MEDIZIN Schlüssel zum Gehirn
Im Jahr der Kaiserkrönung Napoleons isolierte der Paderborner Apotheker Friedrich Wilhelm Sertürner aus der Milch des Schlafmohns einige farblose, seidenglänzende Kristalle. Wegen ihrer schlaffördernden Wirkung nannte er sie -- nach dem griechischen Traumgott -- Morphium.
172 Jahre später sind Sertürners Kristalle noch immer das am weitesten verbreitete Mittel gegen übermächtige Schmerzen -- und zugleich Crux für Millionen von Süchtigen.
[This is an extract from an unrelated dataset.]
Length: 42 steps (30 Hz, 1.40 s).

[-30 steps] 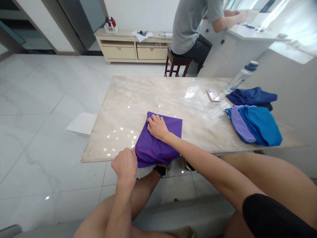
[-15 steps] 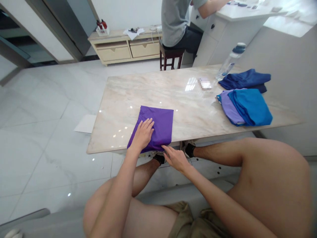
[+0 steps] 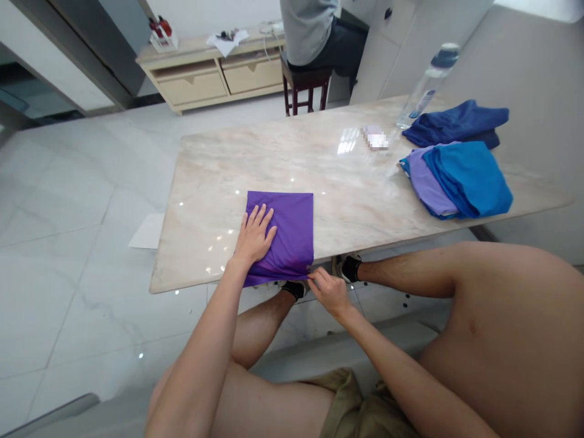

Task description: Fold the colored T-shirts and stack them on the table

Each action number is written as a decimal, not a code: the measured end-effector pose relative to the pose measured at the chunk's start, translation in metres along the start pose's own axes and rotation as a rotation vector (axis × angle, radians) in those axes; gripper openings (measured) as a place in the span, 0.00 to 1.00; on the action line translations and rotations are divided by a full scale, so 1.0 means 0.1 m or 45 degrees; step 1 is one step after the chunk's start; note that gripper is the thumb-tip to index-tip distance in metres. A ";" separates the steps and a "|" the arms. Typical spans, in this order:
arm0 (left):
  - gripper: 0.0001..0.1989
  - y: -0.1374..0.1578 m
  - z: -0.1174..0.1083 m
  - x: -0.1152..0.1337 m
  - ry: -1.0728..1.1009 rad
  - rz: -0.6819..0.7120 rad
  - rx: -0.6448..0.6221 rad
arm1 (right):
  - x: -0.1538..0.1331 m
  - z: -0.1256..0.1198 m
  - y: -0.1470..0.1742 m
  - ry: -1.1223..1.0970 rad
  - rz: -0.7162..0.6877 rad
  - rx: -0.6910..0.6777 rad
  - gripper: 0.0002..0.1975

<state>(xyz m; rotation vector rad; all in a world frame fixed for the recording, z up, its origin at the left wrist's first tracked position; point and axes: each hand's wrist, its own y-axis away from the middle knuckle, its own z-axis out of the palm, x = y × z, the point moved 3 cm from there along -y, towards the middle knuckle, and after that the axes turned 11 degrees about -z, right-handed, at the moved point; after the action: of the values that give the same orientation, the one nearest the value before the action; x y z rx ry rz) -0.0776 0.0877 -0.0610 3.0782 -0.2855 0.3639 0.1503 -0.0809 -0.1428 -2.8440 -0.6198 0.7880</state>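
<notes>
A folded purple cloth [image 3: 292,222] lies at the near edge of the marble-topped table [image 3: 210,164], its lower side hanging slightly over the edge. My left hand [image 3: 255,234] rests flat on the cloth's left part, fingers spread. With thumb and fingers pinched together, my right hand [image 3: 328,289] grips the cloth's near right corner, just off the table edge. Whether the cloth is a garment I cannot tell.
Folded blue and lilac cloths [image 3: 469,179] are stacked at the right, with a dark blue cloth [image 3: 456,125] behind them. A clear water bottle [image 3: 422,91] stands near. Beyond the table, a person [image 3: 310,30] sits on a stool [image 3: 305,79] by a low cabinet [image 3: 196,85].
My left hand has shifted to the cloth's left side with fingers more spread. My right hand now pinches the near right corner, and the cloth's near edge lies straighter. The view has tilted slightly.
</notes>
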 end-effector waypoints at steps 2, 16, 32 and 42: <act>0.34 -0.03 0.01 -0.01 0.001 -0.025 0.012 | -0.05 0.06 0.12 -0.033 0.147 0.138 0.14; 0.27 0.11 -0.21 -0.05 0.063 -0.244 0.206 | -0.39 -0.24 0.37 -0.176 0.128 0.120 0.17; 0.18 0.11 -0.41 -0.58 0.383 -0.786 -0.097 | 0.16 -0.83 -1.48 -0.765 0.924 -0.110 0.14; 0.27 0.26 -0.42 -0.61 1.081 -0.889 -0.438 | 0.18 -0.80 -1.51 -0.615 0.565 -0.381 0.21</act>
<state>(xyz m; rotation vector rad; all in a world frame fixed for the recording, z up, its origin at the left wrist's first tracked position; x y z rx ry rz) -0.1500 0.0749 -0.0339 2.2078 0.6439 1.2956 0.1521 0.0626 -0.0488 -3.1182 -0.1447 1.6083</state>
Nun aber sind die Biochemiker gewissen Substanzen auf der Spur, die vielleicht das zweischneidige Morphium ablösen könnten.
Das amerikanische Fachblatt »Bram & Mind Bulletin« nannte es einen »dramatischen Fund«, der Wissenschaftlern im schottischen Aberdeen gelungen sei, und konstatierte ein zwiefaches Wettrennen: Die Pharma-Industrie verspricht sich einen Marktrenner von Valiumformat; die beteiligten Wissenschaftler hoffen auf den Nobelpreis.
Den »Beginn einer neuen Ara in der Schmerzforschung« registrierte der britische »New Scientist": Die Stoffe, um die es geht, stammen nicht aus der Retorte, sondern werden im menschlichen und im tierischen Gehirn produziert.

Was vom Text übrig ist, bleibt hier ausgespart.